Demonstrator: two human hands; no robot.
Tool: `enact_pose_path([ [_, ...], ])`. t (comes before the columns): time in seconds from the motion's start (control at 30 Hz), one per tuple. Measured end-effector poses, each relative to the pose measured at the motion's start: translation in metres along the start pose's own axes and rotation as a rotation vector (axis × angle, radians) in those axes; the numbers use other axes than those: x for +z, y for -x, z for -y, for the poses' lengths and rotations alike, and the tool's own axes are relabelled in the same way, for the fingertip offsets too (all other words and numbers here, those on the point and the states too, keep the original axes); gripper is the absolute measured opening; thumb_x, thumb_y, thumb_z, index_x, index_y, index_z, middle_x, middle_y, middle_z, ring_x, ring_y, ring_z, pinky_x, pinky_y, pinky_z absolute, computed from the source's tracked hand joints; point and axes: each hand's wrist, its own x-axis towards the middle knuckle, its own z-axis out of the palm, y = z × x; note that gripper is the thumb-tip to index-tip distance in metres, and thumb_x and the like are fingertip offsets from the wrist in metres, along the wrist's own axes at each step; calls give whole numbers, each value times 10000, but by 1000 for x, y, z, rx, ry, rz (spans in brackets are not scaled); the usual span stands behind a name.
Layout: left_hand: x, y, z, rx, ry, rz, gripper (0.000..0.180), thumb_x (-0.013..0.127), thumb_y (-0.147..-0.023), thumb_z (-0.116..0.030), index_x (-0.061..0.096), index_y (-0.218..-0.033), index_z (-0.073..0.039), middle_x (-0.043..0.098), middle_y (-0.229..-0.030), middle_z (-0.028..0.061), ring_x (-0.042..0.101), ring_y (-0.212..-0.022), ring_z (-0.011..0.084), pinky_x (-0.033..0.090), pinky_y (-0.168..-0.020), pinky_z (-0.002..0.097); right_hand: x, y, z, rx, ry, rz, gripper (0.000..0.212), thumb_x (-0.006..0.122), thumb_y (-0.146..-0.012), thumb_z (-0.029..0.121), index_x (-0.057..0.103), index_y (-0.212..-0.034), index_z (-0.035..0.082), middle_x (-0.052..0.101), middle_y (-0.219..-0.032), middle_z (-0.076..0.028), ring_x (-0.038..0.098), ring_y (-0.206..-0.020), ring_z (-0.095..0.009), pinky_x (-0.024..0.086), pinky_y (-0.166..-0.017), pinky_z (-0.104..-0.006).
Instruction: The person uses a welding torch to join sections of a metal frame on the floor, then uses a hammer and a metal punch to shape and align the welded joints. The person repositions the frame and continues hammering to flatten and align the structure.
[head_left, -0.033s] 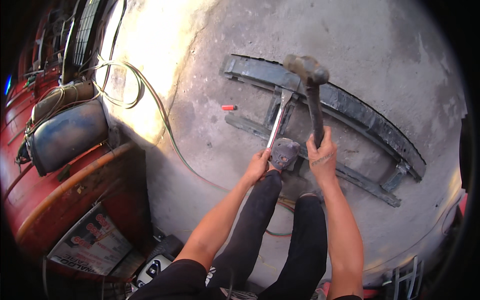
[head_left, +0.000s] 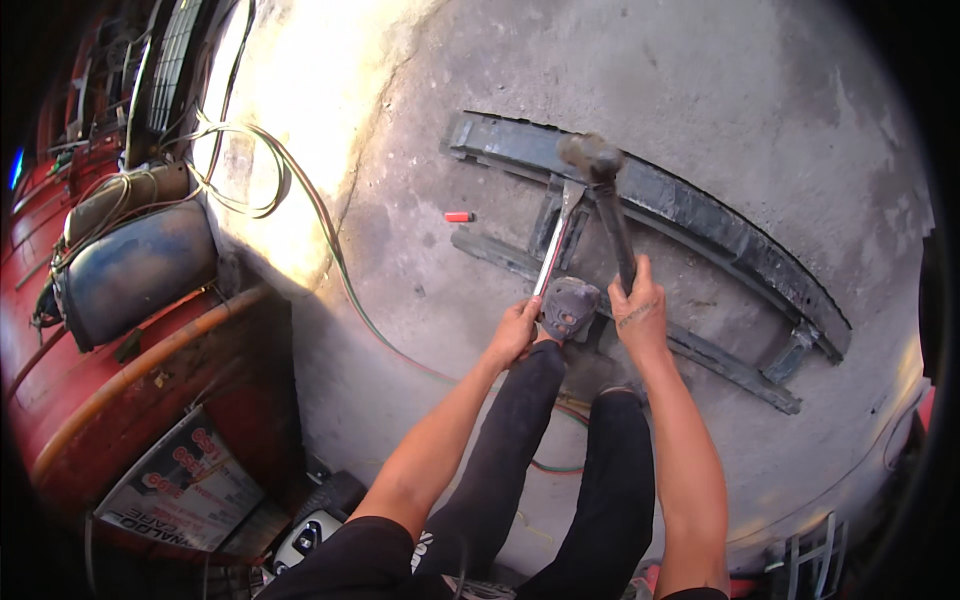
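Observation:
My left hand (head_left: pixel 517 328) is closed around the near end of a long steel chisel-like bar (head_left: pixel 550 257) with a flat, widened tip. That tip rests against the near side of a curved dark metal beam (head_left: pixel 700 219), where a short upright meets it. In my right hand (head_left: pixel 640 310) is the handle of a hammer (head_left: pixel 617 230). Its heavy rusty head, slightly blurred, hangs over the beam, just right of and beyond the bar's tip. A thinner straight rail (head_left: pixel 725 364) lies nearer me, joined to the beam by short uprights.
My left shoe (head_left: pixel 570 306) is on the near rail. A small red object (head_left: pixel 459 217) lies on the concrete left of the frame. Red and green hoses (head_left: pixel 338 262) snake along the floor, past a blue-grey tank (head_left: pixel 140 265) and a red metal body (head_left: pixel 200 365) at left.
The hammer has swung left and a little toward me, its head now closer to the bar's tip. My right hand shifted slightly left; the left hand and bar stayed still.

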Motion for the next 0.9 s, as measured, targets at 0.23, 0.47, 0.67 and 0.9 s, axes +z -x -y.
enact_pose_path([
  [0.23,-15,17,-19,-40,-73,-31,446,449,-1079,-483,538,-973,-59,372,-557,-42,324,-384,84,236,-339,306,-41,-15,42,164,-22,40,256,621,-865,164,552,-1002,-41,616,-703,-190,627,-624,-313,498,-659,-449],
  [0.47,-1,-4,-14,30,-115,-20,469,456,-1076,-482,554,-959,-38,398,-567,-32,337,-397,90,263,-353,313,-12,-7,41,-19,-176,-197,202,618,-904,64,540,-1071,-17,604,-696,-175,633,-620,-327,490,-626,-406],
  [0.67,-12,1,0,79,-187,-100,487,465,-1077,-458,598,-960,-4,451,-586,-9,419,-453,107,328,-407,331,2,-15,2,257,111,151,255,608,-872,134,549,-1030,-58,630,-788,-279,669,-758,-414,506,-719,-468],
  [0.9,-11,-5,10,161,-150,-126,488,490,-1075,-436,623,-984,24,472,-619,-13,449,-531,101,373,-487,301,-39,9,59,131,-178,-125,166,608,-884,72,554,-1009,-23,570,-693,-128,548,-611,-214,466,-612,-368],
])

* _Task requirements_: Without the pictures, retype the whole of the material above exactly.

* _Reply_:
Demonstrator: two human hands; no robot.
Tool: `enact_pose_path([ [_, ...], ])`. t (comes before the columns): time in seconds from the motion's start (control at 30 Hz), one per tuple. Measured end-effector poses, each relative to the pose measured at the motion's start: translation in metres along the start pose's own axes and rotation as a rotation vector (axis × angle, radians) in those axes; the numbers use other axes than those: x for +z, y for -x, z for -y, for the poses' lengths and rotations alike, and the tool's own axes are relabelled in the same way, for the fingertip offsets too (all other words and numbers here, those on the point and the states too, keep the original axes); gripper is the absolute measured opening; thumb_x, thumb_y, thumb_z, index_x, index_y, index_z, middle_x, middle_y, middle_z, ring_x, ring_y, ring_z, pinky_x, pinky_y, pinky_z absolute, computed from the source's tracked hand joints; point and axes: each hand's wrist, its own x-axis towards the middle knuckle, its own z-axis out of the palm, y = z × x; note that gripper is the thumb-tip to index-tip distance in metres, and thumb_x and the like are fingertip offsets from the wrist in metres, along the wrist's own axes at each step; calls give whole numbers, each value times 10000, but by 1000 for x, y, z, rx, ry, rz (spans in brackets are not scaled); the usual span stands behind a name.
Layout: left_hand: x, y, z, rx, ry, rz, gripper (0.000..0.180), thumb_x (-0.013..0.127), thumb_y (-0.147..-0.023), thumb_z (-0.116..0.030), index_x (-0.061..0.096), index_y (-0.218..-0.033), index_z (-0.073..0.039), middle_x (-0.043..0.098), middle_y (-0.229..-0.030), middle_z (-0.028..0.061), ring_x (-0.042..0.101), ring_y (-0.212..-0.022), ring_z (-0.011..0.084), pinky_x (-0.033..0.090), pinky_y (-0.168..-0.020), pinky_z (-0.002..0.097); right_hand: x, y, z, rx, ry, rz, gripper (0.000..0.212), thumb_x (-0.006..0.122), thumb_y (-0.146..-0.012), thumb_z (-0.029..0.121), index_x (-0.057..0.103), index_y (-0.212..-0.034), index_z (-0.035..0.082), middle_x (-0.052..0.101), middle_y (-0.219..-0.032), middle_z (-0.076..0.028), ring_x (-0.038..0.098), ring_y (-0.206..-0.020), ring_z (-0.095..0.009), pinky_x (-0.024..0.086), pinky_y (-0.166..-0.017), pinky_z (-0.104..-0.006).
Instruction: The person uses a welding torch to join sections of a metal frame on the floor, then uses a hammer and a metal punch to shape and align the welded joints. The person repositions the frame and continues hammering to flatten and align the structure.
[head_left, -0.033s] 
[head_left, +0.000s] 
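Observation:
My left hand (head_left: pixel 517 328) is closed around the near end of a long steel chisel-like bar (head_left: pixel 550 257) with a flat, widened tip. That tip rests against the near side of a curved dark metal beam (head_left: pixel 700 219), where a short upright meets it. In my right hand (head_left: pixel 640 310) is the handle of a hammer (head_left: pixel 617 230). Its heavy rusty head, slightly blurred, hangs over the beam, just right of and beyond the bar's tip. A thinner straight rail (head_left: pixel 725 364) lies nearer me, joined to the beam by short uprights.
My left shoe (head_left: pixel 570 306) is on the near rail. A small red object (head_left: pixel 459 217) lies on the concrete left of the frame. Red and green hoses (head_left: pixel 338 262) snake along the floor, past a blue-grey tank (head_left: pixel 140 265) and a red metal body (head_left: pixel 200 365) at left.
The hammer has swung left and a little toward me, its head now closer to the bar's tip. My right hand shifted slightly left; the left hand and bar stayed still.
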
Motion for the next 0.9 s, as measured, targets at 0.23, 0.47, 0.67 and 0.9 s, axes +z -x -y.
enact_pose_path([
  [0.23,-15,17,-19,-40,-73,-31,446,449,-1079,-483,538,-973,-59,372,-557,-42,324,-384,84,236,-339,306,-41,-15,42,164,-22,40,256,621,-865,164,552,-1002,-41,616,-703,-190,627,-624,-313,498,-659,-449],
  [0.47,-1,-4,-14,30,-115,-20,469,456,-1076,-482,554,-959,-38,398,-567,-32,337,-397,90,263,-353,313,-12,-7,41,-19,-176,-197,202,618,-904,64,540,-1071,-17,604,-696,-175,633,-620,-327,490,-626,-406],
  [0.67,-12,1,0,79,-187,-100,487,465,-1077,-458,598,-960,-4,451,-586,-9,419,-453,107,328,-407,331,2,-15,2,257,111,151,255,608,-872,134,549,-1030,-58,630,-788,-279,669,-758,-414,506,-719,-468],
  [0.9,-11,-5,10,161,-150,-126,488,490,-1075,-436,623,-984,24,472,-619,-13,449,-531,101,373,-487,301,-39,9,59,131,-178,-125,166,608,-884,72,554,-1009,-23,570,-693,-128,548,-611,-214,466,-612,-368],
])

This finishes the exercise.